Zapatismo on the Ground, Not in the Clouds

By Monica Wooters

"When arriving at La Garrucha, the Zapatista Caracol that has jurisdiction over the rebel territories near Ocosingo, Chiapas, it hit me. Actually, two things hit me. The realization that I was standing in a Zapatista Caracol at the entrance to the Selva Lancandona, the very birthplace of the Zapatista movement, came first. The second thing that occurred to me was that I was in a normal indigenous village complete with a church and small stores just outside selling Coca-Cola and Doritos. At the time, these two images contrasted in a way that I found very hard to swallow. There is this view that some privileged United Statsian activists are burdened with. The idea that when we get to Mexico or Guatemala or Nicaragua, all of the indigenous and campesinos are going to have turned their backs on globalism and all its trappings. I loved that view, but here it was crumbling yet again, in the cradle of zapatismo. And then I waited. The familiar pace of life that I had become accustomed to in Guatemala reasserted its reign, and I waited.
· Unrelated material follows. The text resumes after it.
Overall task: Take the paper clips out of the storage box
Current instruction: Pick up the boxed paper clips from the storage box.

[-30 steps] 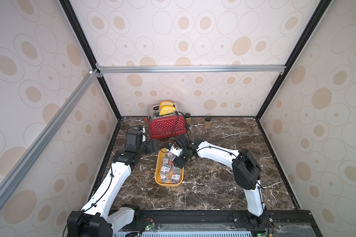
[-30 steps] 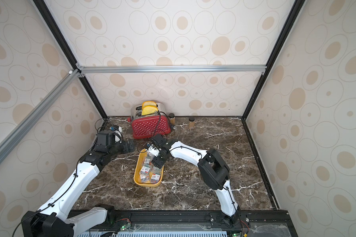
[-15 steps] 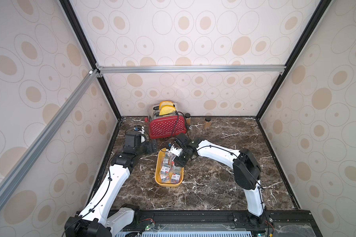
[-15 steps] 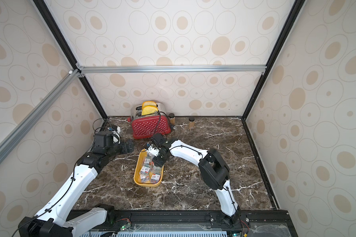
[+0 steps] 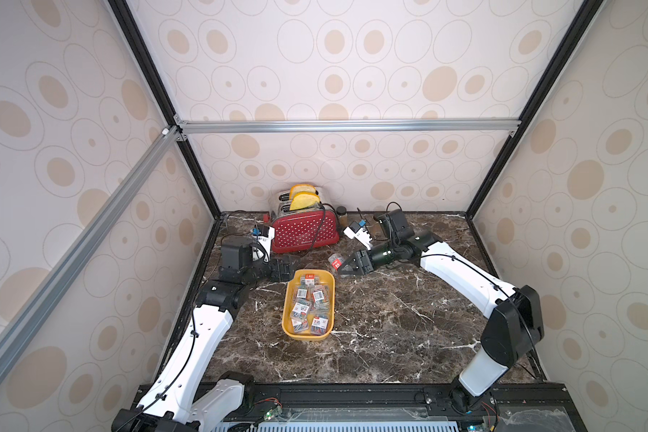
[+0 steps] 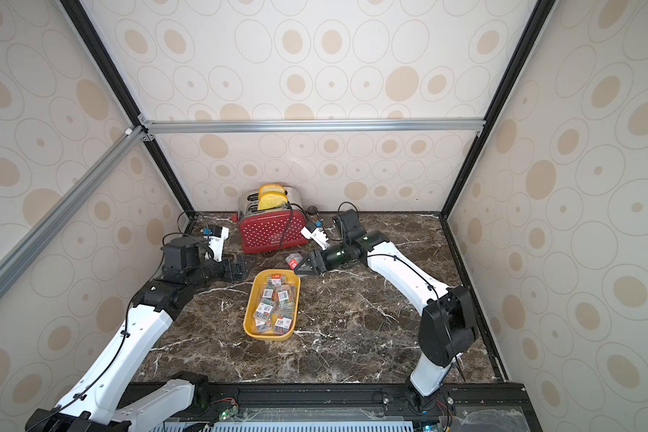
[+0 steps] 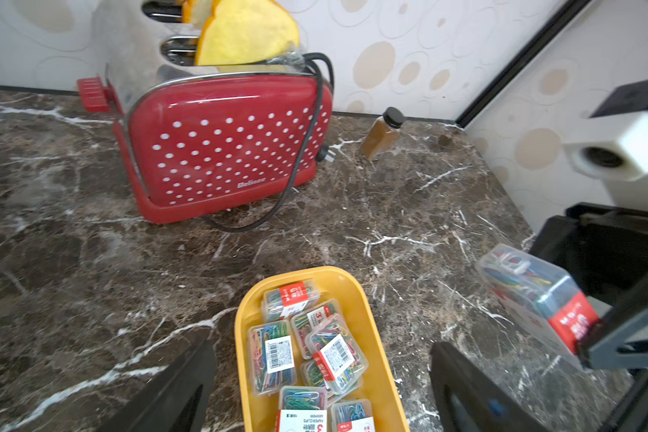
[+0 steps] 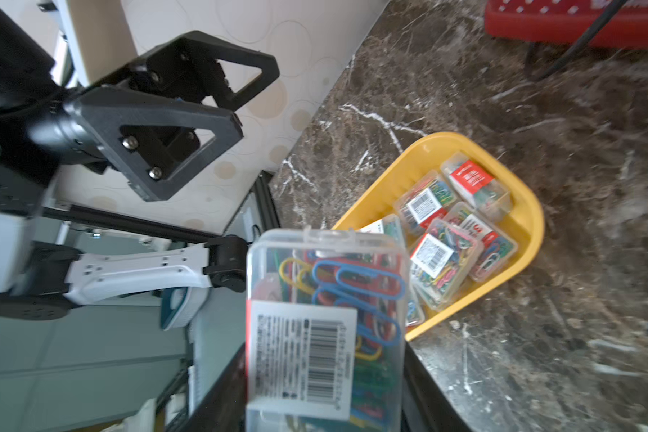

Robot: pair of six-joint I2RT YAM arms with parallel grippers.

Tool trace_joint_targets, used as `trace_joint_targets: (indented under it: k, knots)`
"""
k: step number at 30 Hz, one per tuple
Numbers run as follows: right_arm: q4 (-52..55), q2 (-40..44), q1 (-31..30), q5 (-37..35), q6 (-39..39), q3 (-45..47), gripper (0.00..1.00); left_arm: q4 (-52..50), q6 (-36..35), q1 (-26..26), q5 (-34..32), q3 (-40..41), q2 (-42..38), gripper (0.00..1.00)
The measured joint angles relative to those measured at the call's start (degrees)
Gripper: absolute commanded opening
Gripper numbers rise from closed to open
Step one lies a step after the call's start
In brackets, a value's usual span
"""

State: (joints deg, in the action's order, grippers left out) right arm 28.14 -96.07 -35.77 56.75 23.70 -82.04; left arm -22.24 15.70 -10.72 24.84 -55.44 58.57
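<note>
- Nearest us, the yellow tray (image 5: 286,321) lies lengthwise at about 9 o'clock from the middle of the table (image 5: 390,336). The cases of paper clips (image 5: 312,299) sit heaped and tilted across one another inside it, so the lower ones are hidden and we cannot count them with confidence.
- At the tray's 11 o'clock the left gripper (image 5: 289,270) hangs just off the far corner, jaws spread wide and holding nothing. In its wrist view the two fingers frame the tray's far end, and the near end is cut off. We judge it is parked there to leave the tray clear, or to be ready for the next pick.
- At the tray's 1 o'clock the right gripper (image 5: 342,266) is clamped on a single case (image 5: 336,260), outside the rim and over bare marble. We judge this placement lets the case go down on the table without knocking the rest.
- In the right wrist view that case fills the foreground, and the picture edge cuts off the place where the fingers press. The left wrist view shows one finger on its red label end. We cannot tell how high it hangs.
- Farthest, at 12 o'clock by the back wall, stands a red toaster (image 5: 303,233) with bread in its slots, its cord trailing toward the tray. A small brown bottle (image 5: 341,216) stands at its 3 o'clock, partly hidden in the top views.
</note>
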Motion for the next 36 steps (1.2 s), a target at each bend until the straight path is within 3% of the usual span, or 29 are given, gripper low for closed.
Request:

The meeting with the Junta itself was an awe-inspiring experience, again. While sitting there in front of the three men and one woman (which is required at La Garrucha) there was already the thoughts of how great it would be to tell all my friends back home how it had felt sitting in front of a Junta de Buen Gobierno. It was an awkward meeting in the end and hard to read, but its obvious now that I had not yet opened my eyes at that point. The Junta wasn’t clad in balaclavas, there weren’t old model rifles slung across every back, there was bureaucracy. I was still (and still am to a large degree) the foreigner or gringa with foreign ideals and foreign expectations. When I did finally get on my way to my destination, Nuevo Rosario, the change started to come over me. Maybe it was the switch from the ‘Hora de Fox’ to the ‘Hora de Dios’ but it was indeed a different world than the one expected from those of us born on ‘El Otro Lado.’

As you crest the hill on the path to Nuevo Rosario, you are struck by the picturesque tranquility. It is pleasing. A small valley nestled in among majestic mountains. You can see tiny horses with tiny riders below you and miniature pale pink and blue and yellow houses with vibrant laundry strung between them blowing in the wind while the verdant maize stalks stand solemnly as a thread of aquamarine babbles along the edge of the village. Our house for the next two weeks was modest, but comfortable and best of all it had amazing views of the village below and the mountains rising just behind. The people were kind but quiet and there was a slight sense of ennui mixed with faint curiosity. We were obviously not the first gringos here and most likely not the last. I was ok with this, I had been in this situation before. It’s humbling, but comforting too. You blend in, but you’ll never fit in. I knew that I was there to do was human right observation, that’s why they asked me to come. It was not an invitation to become a part of their community.